The content has been done by English Heritage, but this is a contributory project and you are invited to pass on your own retelling of myths and legends by dropping blue feathers on the map. 
The interface is a little on the clunky side: you can’t zoom in or out, which makes it hard to navigate, and there are few contemporary landmarks to find your way by. Nevertheless, the charm of the illustrations and tales will have you whiling away a lunchtime in the land of legends. 
Online exhibitionHeritage at Risk
Some of us will cross continents for the opportunity to immerse ourselves in a unique historic building or landscape. But what happens when war or natural disaster take that opportunity away from us?

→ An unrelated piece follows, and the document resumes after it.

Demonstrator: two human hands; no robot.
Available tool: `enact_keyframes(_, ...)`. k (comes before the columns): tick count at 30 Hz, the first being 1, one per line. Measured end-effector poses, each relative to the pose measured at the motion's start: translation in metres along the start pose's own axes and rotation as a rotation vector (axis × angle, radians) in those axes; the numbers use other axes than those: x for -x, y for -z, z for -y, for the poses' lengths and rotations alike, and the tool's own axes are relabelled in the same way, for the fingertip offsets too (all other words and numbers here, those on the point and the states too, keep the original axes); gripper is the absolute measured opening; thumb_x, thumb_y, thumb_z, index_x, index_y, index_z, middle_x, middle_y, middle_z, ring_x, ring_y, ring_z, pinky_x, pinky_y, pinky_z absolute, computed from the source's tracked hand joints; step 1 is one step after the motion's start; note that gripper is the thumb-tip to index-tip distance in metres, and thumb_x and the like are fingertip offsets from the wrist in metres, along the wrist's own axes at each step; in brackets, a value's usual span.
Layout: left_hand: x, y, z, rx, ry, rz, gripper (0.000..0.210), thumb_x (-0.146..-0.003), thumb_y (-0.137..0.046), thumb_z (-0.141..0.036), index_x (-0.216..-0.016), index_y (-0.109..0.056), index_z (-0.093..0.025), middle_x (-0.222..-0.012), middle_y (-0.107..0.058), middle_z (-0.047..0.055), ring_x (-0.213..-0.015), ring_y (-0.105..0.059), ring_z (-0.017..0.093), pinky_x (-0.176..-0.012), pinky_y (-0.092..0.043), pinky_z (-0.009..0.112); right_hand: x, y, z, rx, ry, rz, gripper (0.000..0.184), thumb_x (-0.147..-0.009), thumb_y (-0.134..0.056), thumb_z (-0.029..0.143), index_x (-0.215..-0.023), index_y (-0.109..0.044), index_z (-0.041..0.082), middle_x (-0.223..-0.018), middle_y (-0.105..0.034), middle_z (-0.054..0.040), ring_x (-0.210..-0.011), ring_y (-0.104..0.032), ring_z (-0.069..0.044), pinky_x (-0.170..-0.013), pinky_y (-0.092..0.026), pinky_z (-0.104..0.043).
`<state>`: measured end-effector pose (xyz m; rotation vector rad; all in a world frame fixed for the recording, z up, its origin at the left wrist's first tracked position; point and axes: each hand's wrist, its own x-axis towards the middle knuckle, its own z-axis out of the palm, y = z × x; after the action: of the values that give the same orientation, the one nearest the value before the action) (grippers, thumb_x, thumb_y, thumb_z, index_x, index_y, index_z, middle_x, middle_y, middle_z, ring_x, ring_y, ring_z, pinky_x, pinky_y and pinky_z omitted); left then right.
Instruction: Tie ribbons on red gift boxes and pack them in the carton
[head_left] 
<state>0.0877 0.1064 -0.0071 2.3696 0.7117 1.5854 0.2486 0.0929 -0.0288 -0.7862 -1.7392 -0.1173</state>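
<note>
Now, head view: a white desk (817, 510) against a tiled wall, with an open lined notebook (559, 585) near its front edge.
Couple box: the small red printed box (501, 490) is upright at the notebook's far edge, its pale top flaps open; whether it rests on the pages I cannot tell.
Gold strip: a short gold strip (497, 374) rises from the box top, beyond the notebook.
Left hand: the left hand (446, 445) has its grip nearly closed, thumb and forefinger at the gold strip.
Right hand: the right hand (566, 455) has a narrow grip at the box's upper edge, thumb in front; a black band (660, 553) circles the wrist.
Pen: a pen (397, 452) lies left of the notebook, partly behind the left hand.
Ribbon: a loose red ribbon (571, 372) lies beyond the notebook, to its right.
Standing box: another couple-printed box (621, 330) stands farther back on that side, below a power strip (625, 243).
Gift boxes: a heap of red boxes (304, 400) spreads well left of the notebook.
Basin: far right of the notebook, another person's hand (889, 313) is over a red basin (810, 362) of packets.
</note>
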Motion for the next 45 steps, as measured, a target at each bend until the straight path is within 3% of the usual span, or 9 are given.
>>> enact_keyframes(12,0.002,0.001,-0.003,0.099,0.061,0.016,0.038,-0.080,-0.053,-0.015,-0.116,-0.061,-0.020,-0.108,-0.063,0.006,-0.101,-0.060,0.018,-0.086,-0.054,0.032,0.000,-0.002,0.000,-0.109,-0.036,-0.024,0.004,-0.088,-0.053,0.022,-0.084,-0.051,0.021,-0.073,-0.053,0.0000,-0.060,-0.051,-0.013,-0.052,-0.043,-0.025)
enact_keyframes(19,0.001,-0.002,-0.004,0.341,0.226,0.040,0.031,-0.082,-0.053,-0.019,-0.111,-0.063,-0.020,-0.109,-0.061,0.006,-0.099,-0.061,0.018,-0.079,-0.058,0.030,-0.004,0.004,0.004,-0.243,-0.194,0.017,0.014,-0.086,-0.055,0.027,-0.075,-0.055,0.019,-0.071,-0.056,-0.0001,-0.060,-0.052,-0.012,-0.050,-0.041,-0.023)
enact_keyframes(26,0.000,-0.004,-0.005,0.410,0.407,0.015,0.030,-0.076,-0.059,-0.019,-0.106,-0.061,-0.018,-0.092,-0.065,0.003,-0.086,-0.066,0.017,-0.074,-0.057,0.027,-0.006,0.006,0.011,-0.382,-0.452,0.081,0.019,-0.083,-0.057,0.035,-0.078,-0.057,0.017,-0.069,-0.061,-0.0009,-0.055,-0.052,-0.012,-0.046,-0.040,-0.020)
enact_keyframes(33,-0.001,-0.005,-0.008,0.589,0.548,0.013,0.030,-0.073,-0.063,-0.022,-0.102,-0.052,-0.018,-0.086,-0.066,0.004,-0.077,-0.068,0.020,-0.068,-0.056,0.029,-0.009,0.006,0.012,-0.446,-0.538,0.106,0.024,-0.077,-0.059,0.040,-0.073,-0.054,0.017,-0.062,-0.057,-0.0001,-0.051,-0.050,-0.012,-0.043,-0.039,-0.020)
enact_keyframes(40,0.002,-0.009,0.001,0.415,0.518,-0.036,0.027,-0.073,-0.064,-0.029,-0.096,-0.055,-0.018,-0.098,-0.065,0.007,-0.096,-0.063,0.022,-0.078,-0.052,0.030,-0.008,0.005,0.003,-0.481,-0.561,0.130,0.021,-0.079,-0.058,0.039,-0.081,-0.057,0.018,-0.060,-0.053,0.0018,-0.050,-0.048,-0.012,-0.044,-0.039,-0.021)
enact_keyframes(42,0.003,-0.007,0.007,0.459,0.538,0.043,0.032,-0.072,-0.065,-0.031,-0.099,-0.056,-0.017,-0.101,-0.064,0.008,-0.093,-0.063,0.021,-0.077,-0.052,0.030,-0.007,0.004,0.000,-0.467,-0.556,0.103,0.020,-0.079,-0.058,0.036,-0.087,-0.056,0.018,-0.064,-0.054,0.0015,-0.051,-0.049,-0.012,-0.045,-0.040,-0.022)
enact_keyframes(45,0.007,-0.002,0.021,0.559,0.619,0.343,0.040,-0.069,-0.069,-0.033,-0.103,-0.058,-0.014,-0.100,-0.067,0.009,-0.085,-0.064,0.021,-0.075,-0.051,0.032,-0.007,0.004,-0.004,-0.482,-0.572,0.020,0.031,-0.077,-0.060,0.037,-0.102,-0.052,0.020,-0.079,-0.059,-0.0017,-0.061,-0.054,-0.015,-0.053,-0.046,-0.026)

This online exhibition, with Europeana’s tried and tested scrolling images, interactive maps and other widgets, showcases how digital technology can help us experience what’s been lost for ever. It highlights digital restorative efforts, such as the Warsaw Uprising Museum’s recreation of the Polish city before its destruction in the second world war. 
The final chapter of the exhibition considers the case of the recent fire that devastated Paris’s Notre Dame cathedral. 3D laser scans of the cathedral made with drones by the art professor Andrew Tallon could prove invaluable in the cathedral’s physical reconstruction. 
The idea of a virtual gallery, a point-of-view recreation of the physical experience of wandering hallowed museum halls alone, to the sound of your own footsteps, is a cliche that belongs to the era of Microsoft’s Encarta CD-Rom encyclopedia.
Nevertheless, sometimes you just have to put a new spin on an old horror, and the map geeks at Ordnance Survey Labs have come up with this virtual gallery of OS map visualisations, built in the Unity video game engine.
On display are experimental cartography and data visualisations in the form of maps. A collaboration with the composer Ewan Campbell uses contour lines as a stave for musical notation, there are visualisations of the countryside walks taken by users of the OS map app and a visual breakdown of the UK’s islands. 
There’s a pleasingly bonkers element: get up close to the music maps and you can hear the accompanying soundtrack; a football lurks near a visualisation of all 92 English Football League stadiums ready to be kicked across the gallery floor; and if you get the angle right you can walk all over a map of Mars.
The downside is that it is hard to look at any of the maps in much detail as the Unity software doesn’t allow a great deal of zooming in or close-ups. But it’s a nice experiment. The luxury of having digital labs in a cultural organisation is that you get to try out new ideas, see how people respond and then either adapt or discard your experiment.
“Innovation” can be a dirty word when we focus on value for money in our digital interactions with audiences. But this innovation is just so retro that it might be worth another look.